Here is the Spark script I'm trying to run:
val sparkConf = new SparkConf() .setMaster("local[*]") .setAppName("Dataframe Test") val sc = new SparkContext(sparkConf) val sql = new SQLContext(sc) val dataframe = sql.read.json("orders.json") val expanded = dataframe .explode[::[Long], Long]("items", "item1")(row => row) .explode[::[Long], Long]("items", "item2")(row => row) val grouped = expanded .where(expanded("item1") !== expanded("item2")) .groupBy("item1", "item2") .count() val recs = grouped .groupBy("item1")
Creating expanded and grouped in order, in a nutshell expanded - a list of all possible sets of two identifiers in which two identifiers were in the same source set. grouped filters identifiers that have been mapped to itself, then groups all unique pairs of identifiers and counts for each. Example schema and grouped data:
root |-- item1: long (nullable = true) |-- item2: long (nullable = true) |-- count: long (nullable = false) [1,2,2] [1,3,2] [1,4,1] [1,5,3] [2,1,2] [2,3,1] [2,4,1] [2,5,2] ...

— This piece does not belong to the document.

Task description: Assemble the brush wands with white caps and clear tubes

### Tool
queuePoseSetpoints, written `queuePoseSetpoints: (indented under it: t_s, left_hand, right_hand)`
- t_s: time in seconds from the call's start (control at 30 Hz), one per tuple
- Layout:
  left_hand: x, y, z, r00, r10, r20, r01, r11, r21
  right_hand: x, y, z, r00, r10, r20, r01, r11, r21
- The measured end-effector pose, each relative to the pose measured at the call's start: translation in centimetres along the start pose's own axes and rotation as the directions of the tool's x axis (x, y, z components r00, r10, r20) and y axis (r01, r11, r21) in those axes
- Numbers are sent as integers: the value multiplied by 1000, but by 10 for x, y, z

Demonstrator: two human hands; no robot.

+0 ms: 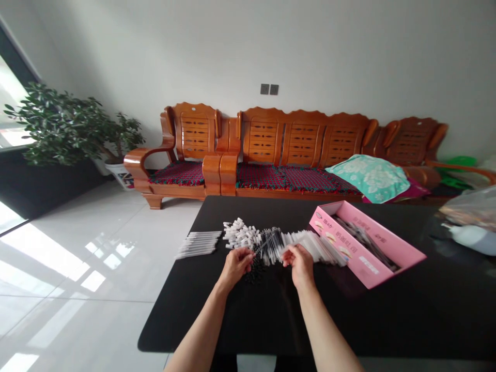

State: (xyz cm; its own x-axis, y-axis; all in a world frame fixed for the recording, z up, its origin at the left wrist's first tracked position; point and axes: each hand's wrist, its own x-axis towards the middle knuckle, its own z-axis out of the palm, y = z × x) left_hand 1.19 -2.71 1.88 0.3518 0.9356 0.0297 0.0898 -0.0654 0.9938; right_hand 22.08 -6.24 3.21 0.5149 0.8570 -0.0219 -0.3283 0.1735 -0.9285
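Observation:
My left hand [237,264] is closed in a pinch on a thin pen refill [265,243], which slants up to the right from the fingertips. My right hand [299,262] has its fingers pinched together beside the clear pen barrels [315,246]; whether anything small is in them is hidden. Between the hands lies a row of dark-tipped refills [273,245]. A heap of white pen caps [241,233] sits behind my left hand, and small black pieces [253,273] lie just right of it. Several white pens [200,243] lie side by side at the left.
All of this rests on a black table [271,315]. A pink box [372,268] with dark, thin pieces inside stands at the right. Beyond it are a white bulb-shaped object [475,237] and a plastic bag [475,206]. A wooden sofa [263,137] lines the wall.

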Motion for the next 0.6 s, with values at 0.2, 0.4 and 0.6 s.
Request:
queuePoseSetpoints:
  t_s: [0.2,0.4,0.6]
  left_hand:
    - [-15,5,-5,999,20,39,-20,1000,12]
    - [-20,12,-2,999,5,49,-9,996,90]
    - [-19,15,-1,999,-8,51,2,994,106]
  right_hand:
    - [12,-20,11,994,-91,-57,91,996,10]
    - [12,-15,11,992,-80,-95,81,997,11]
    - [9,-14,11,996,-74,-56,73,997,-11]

So my question is: how do I now group by the first element in each result so that I have a list of tuples? In the above examples, I would expect something like this:
[1, [(2, 2), (3, 2), (4, 1), (5, 3)]] [2, [(1, 2), (3, 1), (4, 1), (5, 2)]]
As you can see in my script with recs , I thought that you would start by creating groupBy on 'item1', which is the first item on each line. But after that you will be left with this GroupedData object, which has very limited actions. In fact, you are left with only aggregates such as sum, avg, etc. I just want to list the tuples from each result.
I could easily use the RDD functions at this point, but this is moving away from using Dataframes. Is there any way to do this using dataframe functions.